The winner of this year’s award is J. Andrew Bush, for Between Muslims: Religious Differences in Iraqi Kurdistan (Stanford)
This beautifully written book explores a number of contradictions among those who have “turned away from piety” and yet do not renounce Islam, but seek to know the “beloved” in Iraqi Kurdistan. Through an insightful analysis of mystical poetry, Bush additionally demonstrates how the pious and those who have turned away from piety negotiate desire, understand apostasy, and relate to each other across different ranges of piety through patience and acts of “holding back.” His analysis offers a thoughtful counterpoint to analyses of piety movements that are too concerned with exploring the secular.
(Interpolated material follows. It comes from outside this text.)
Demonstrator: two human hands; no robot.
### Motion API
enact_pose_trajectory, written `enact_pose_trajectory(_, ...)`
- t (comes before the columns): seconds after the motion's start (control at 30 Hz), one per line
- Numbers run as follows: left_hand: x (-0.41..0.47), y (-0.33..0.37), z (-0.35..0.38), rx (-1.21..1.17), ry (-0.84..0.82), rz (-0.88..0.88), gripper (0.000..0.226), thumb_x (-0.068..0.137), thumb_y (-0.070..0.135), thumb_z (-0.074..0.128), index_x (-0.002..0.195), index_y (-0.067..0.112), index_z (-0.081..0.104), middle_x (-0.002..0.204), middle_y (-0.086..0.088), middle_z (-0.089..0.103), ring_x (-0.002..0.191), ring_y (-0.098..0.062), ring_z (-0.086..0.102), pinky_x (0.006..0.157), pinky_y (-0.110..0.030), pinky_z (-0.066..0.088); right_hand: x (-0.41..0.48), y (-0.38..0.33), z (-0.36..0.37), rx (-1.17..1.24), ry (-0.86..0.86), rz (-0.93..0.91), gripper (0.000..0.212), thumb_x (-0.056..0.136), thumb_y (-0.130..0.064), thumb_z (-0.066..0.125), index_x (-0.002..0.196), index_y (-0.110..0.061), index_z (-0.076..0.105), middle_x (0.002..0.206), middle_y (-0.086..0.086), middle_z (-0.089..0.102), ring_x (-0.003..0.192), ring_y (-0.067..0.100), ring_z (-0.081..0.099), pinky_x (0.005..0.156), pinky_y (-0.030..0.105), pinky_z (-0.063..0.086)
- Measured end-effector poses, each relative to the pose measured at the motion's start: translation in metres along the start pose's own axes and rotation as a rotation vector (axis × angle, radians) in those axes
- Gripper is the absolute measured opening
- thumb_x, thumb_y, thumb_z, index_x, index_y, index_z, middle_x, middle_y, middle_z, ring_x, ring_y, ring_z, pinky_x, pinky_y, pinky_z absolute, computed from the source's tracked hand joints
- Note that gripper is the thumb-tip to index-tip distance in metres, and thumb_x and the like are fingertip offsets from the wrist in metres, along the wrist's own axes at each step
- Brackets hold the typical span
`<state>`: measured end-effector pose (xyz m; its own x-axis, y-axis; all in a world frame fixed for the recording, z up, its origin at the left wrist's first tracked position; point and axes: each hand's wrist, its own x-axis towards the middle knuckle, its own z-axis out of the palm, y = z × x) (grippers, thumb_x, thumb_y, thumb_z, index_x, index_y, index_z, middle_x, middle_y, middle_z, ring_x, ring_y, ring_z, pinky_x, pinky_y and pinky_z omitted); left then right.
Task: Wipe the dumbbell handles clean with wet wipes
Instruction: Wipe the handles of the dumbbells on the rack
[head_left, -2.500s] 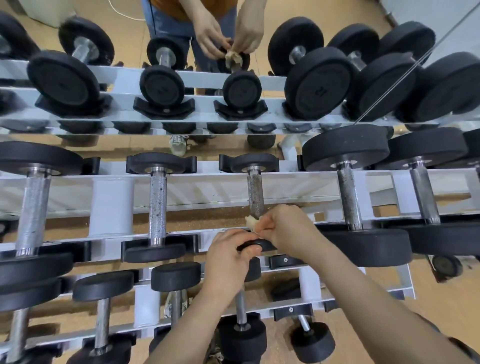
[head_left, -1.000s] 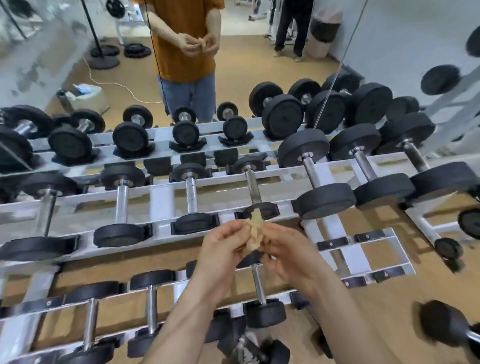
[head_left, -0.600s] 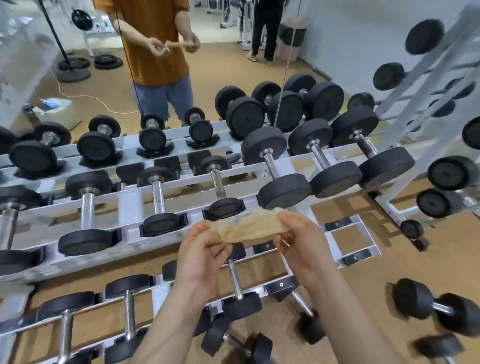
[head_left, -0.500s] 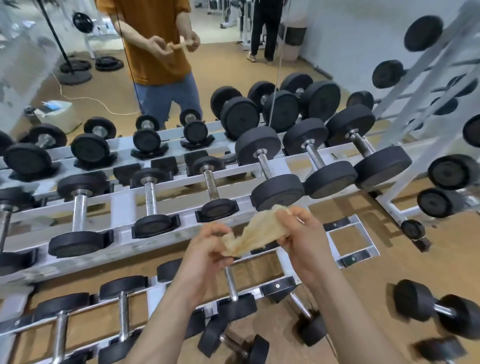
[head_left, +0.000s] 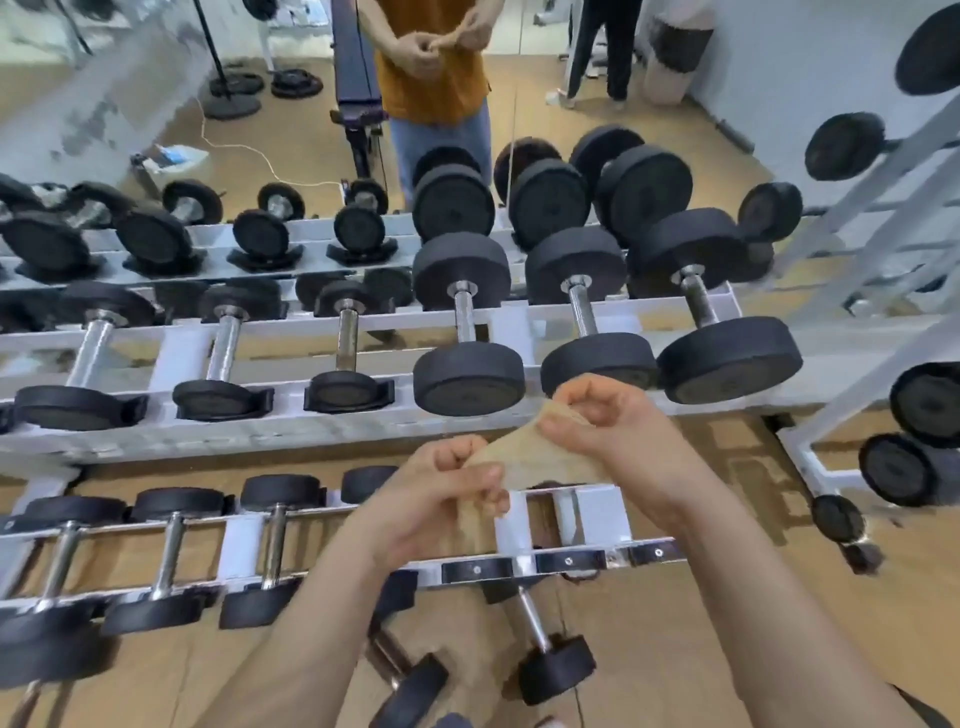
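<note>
Wipe (head_left: 524, 457) stretched between my left hand (head_left: 441, 499) and right hand (head_left: 608, 426), both pinching it, right one higher and further out. Rack (head_left: 291, 431) sits in front of me: upper-tier dumbbells (head_left: 467, 332) lie behind the hands, lower-tier dumbbells (head_left: 171, 556) to their left. One dumbbell on the floor (head_left: 545, 649) below my forearms. Mirror (head_left: 291, 104) behind the rack.

No legible text or numbers.

- Wet wipe (head_left: 524, 457): tan, stained brownish.
- Dumbbell heads (head_left: 470, 376): matte black.
- Handles (head_left: 464, 317): silver chrome.
- Rack (head_left: 260, 426): white.
- Floor (head_left: 649, 623): tan wood-tone.
</note>
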<state>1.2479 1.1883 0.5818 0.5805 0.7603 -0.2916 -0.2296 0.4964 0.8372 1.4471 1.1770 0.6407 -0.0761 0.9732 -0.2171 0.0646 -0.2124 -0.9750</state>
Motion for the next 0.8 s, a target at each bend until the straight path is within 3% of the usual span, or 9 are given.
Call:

The honorable mention goes to Sonia Ahsan-Tirmizi, for Pious Peripheries: Runaway Women in Post-Taliban Afghanistan (Stanford)
Ahsan-Tirmizi’s wonderfully nuanced ethnography describes the acts of resistance among Afghan women who, for a variety of reasons, choose to leave their families. In beautiful prose, Ahsan-Tirmizi analyzes how these women situate their radical moves within Islamic tenets, offering insightful reflections on hospitality, promiscuity, and honor.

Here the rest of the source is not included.